Park Service Mired in Reform Malaise
Rising Attrition, Growing Dissatisfaction, and Glacial Leadership Response
Washington, DC — The National Park Service is beset by falling morale, rising attrition, and a leadership cadre that moves at a glacial pace, according to agency documents obtained by Public Employees for Environmental Responsibility (PEER). Despite years of dismal employee survey results and a new disquieting “Work Environment Risk Report,” NPS leadership has yet “to develop assessment tools to evaluate the health of NPS work environment,” let alone take any concrete actions, per an internal planning memo.
In the latest Federal Employee Viewpoint Survey (FEVS), national parks ranked 371 out of 432 government agencies in 2022 (in the bottom 15 percentile) and 396th when it came to “the level of respect employees have for senior leaders.” NPS scored below the Department of Interior and Government-wide averages for all measured indices, with little more than half (56%) of workers reporting “global satisfaction” with their workplace, below that of any Interior agency.
An August 25, 2023, “Work Environment Risk Factors” memo highlighted slight improvement in some survey results but cited some ominous slippage on already poor results. Compared to the previous year’s survey, Fewer employees rated NPS “as a good place to work” (down 6%), being satisfied with their job (down 1.8%), or “satisfied” with the organization (down 2.1%). Drilling down further, the report identified as risk factors –
- Rising Attrition. In 2022, NPS experienced a 28% rate of attrition, up from 17% in 2018. Meanwhile, the overall NPS workforce has remained stagnant despite rising visitation and other workload measures, adding to low work/balance survey results;
- Unaddressed Harassment. A steady flow of harassment complaints, but less than 9% of such complaints “concluded with a finding of harassment,” a plunge by more than half from the prior year; and
- Culture of Retaliation.
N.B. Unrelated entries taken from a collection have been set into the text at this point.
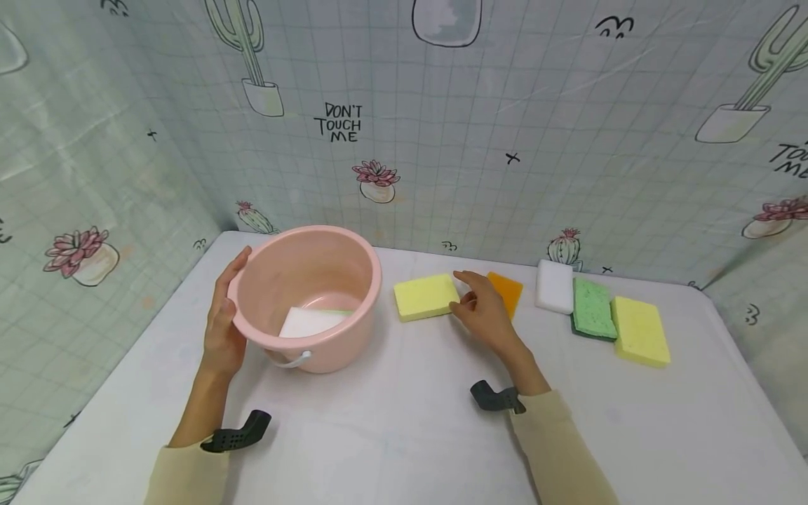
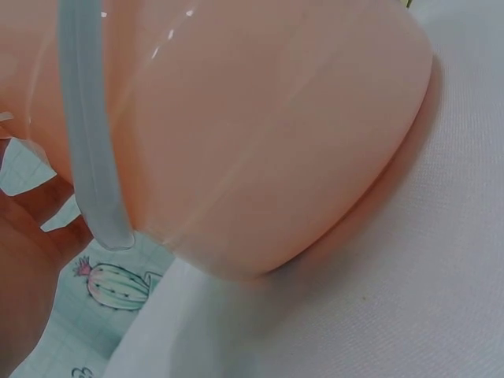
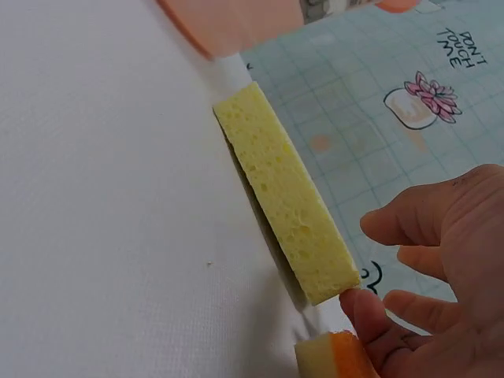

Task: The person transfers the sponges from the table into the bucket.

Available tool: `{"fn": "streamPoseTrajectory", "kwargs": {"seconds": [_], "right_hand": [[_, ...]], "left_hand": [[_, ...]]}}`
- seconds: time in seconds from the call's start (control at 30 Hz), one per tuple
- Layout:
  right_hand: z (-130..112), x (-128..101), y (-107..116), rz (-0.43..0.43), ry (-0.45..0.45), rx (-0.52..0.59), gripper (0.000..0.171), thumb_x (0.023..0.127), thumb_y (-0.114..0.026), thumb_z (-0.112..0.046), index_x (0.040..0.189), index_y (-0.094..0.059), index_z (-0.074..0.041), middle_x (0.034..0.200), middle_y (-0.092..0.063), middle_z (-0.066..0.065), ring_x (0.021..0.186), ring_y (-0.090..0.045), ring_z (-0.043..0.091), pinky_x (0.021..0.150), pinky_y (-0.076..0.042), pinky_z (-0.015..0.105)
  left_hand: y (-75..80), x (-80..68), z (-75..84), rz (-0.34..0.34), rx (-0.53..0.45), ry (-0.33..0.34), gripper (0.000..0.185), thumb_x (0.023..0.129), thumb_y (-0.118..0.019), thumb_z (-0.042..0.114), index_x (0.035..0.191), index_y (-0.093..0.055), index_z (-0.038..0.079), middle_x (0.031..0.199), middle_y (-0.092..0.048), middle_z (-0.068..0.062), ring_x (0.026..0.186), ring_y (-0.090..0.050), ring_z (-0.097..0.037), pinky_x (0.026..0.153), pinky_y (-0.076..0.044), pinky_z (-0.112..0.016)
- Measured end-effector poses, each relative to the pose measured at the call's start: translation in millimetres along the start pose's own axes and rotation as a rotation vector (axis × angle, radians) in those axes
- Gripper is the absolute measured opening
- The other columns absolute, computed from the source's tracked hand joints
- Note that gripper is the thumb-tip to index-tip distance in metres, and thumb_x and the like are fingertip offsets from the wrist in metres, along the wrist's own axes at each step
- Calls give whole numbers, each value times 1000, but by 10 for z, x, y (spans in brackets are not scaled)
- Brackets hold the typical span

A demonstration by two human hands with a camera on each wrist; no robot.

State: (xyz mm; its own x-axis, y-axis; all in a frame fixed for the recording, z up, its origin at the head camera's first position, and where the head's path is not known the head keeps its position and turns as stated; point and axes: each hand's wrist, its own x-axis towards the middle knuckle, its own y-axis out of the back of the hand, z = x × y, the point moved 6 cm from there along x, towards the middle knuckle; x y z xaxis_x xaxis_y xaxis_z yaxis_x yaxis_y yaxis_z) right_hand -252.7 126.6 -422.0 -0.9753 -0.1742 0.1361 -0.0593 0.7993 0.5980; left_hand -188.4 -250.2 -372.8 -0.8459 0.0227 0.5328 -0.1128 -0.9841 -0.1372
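Observation:
A pink bucket (image 1: 344, 344) stands at the left with a white block-shaped sponge (image 1: 309, 322) inside it; a thin green edge shows behind that sponge. My left hand (image 1: 224, 326) lies against the bucket's outer left side, its fingers extended up along the rim. The bucket's pale handle (image 2: 90, 134) hangs down beside that hand in the left wrist view. To the right of the bucket lies a yellow sponge (image 1: 426, 298), flat on the table. At its right end is my right hand (image 1: 486, 312), thumb and fingers spread, with fingertips right at the sponge's edge.
An orange sponge (image 1: 507, 291) lies partly hidden behind my right hand. Farther right, a white sponge (image 1: 555, 286), a green sponge (image 1: 593, 308) and another yellow sponge (image 1: 640, 331) form a row. A patterned curtain (image 1: 442, 140) borders the white table (image 1: 391, 435).

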Motion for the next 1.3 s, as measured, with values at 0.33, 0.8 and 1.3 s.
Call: {"fn": "streamPoseTrajectory", "kwargs": {"seconds": [0.33, 0.8, 1.3], "right_hand": [[-101, -61, -115, -69, 47, -14, 64, 83, -74, -12, 140, -46, -4, 139, -43, 16, 76, -55, 19, 65, -51, 29], [-30, -100, -301, -193, -14, 20, 75, 75, -78, -4, 140, -41, -1, 131, -39, 18, 77, -51, 18, 65, -48, 23], [-18, -123, -305, -151, -69, 9, 69, 77, -80, -15, 135, -45, 1, 123, -43, 15, 83, -53, 18, 70, -49, 26]], "left_hand": [[1, 10, -7, -1, -5, 3, 61, 95, -41, 31, 150, -28, 7, 155, -19, -14, 136, -21, -32, 105, -31, -31], [7, 6, -11, 3, 0, 6, 61, 95, -41, 30, 150, -28, 7, 156, -18, -15, 136, -21, -32, 105, -32, -31], [1, 6, -7, 6, -4, 1, 61, 94, -42, 30, 149, -28, 7, 155, -18, -15, 136, -21, -32, 106, -31, -31]]}}
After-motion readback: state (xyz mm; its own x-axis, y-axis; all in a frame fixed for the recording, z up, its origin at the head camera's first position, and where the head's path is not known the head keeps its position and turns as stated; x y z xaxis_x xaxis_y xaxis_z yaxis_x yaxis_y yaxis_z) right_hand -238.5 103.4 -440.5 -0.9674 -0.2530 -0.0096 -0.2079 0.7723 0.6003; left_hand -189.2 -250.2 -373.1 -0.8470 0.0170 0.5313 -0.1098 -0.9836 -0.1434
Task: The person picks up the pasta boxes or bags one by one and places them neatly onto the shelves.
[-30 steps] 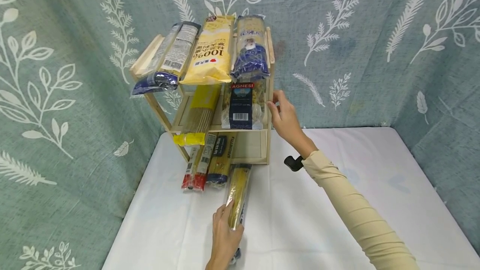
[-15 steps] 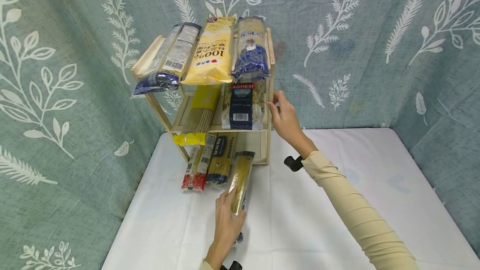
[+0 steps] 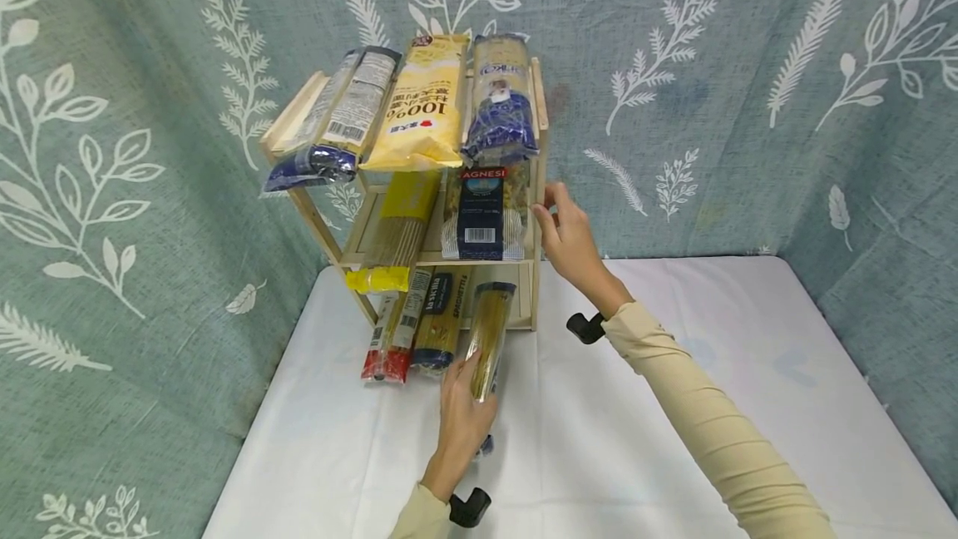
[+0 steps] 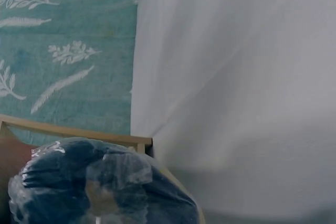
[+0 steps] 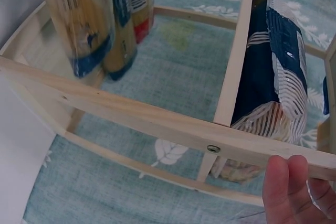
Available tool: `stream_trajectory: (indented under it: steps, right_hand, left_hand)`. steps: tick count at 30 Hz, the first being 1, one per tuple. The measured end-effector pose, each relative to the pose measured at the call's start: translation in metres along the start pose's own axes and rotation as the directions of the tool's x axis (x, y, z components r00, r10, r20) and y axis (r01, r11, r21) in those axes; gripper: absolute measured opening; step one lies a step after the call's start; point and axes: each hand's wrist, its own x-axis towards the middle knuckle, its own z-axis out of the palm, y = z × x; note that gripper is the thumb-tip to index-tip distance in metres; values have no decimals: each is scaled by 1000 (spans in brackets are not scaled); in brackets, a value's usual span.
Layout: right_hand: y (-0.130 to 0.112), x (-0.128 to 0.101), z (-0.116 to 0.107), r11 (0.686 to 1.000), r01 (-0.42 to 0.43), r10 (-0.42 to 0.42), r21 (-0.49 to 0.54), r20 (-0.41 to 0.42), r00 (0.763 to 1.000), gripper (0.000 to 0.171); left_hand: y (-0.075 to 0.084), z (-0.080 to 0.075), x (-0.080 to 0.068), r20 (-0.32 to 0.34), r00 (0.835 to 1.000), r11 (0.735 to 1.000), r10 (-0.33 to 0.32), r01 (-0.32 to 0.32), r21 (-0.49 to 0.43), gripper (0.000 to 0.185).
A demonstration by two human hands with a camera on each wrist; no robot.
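I see the left hand [image 3: 462,406] with fingers clamped around a spaghetti pack [image 3: 490,338] — its far end sits at the bottom tier of the wooden rack [image 3: 540,106], its near end above the tabletop [image 3: 659,406]. The right hand [image 3: 570,235] rests on the rack's right post, fingers relaxed and slightly apart — gripping nothing.

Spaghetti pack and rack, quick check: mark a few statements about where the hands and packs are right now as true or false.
1. The left hand grips the spaghetti pack. True.
2. The right hand rests flat on the table. False: it is up at the wooden rack, at its right side post.
3. Three packs lie on the rack's top shelf. True.
4. The spaghetti pack lies on the middle shelf. False: its far end points into the bottom level.
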Motion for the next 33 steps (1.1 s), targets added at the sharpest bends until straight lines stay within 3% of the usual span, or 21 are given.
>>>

In what was billed “as one of the top five positive shifts,” fully 37% of respondents reported that they feared reprisal if they reported a suspected violation of law or policy.
“In steering its increasingly strained workforce, the Park Service is failing to address issues of low morale and workplace harassment,” stated PEER Executive Director Tim Whitehouse, who wrote to NPS Director Chuck Sams back in 2021 warning about the dangers of continued inaction after PEER revealed the agency had shelved its extensive Voices 2018 employee outreach effort. “National parks should be among the best places to work in government, not one of the worst.”
This year, Director Chuck Sams announced a new “vision for improving our culture and work environment” titled RISE for “Respectful, Inclusive, Safe, and Engaged.” This was accompanied by a 24-page “RISE Vision Action Plan” with a numbing laundry list of bureaucratic “objectives,” “actions,” and “milestones.” However, the status for most of these items is described as “Not Started,” with no timeline for either initiation or completion.
For example, the draft Work Environment Risk Report issued in late August but still under review describes itself as “a component of the RISE Vision Action Plan. Objective 2 of the Assessment and Measurement section of the Plan is to develop assessment tools to evaluate the health of NPS work environment” by January 2024.
“While more assessment tools to measure workplace work culture may provide some useful information, what the park service really needs is bold leadership that is willing to take immediate steps to improve working conditions,” added Whitehouse, noting that The Rise Vision Action Plan states that its genesis was in Fall 2021 “to address employee feedback on work environment and culture and lack of progress.” With the number of employees that are fleeing the agency, few Park Service employees will still be around when RISE finally emerges from the planning stage.”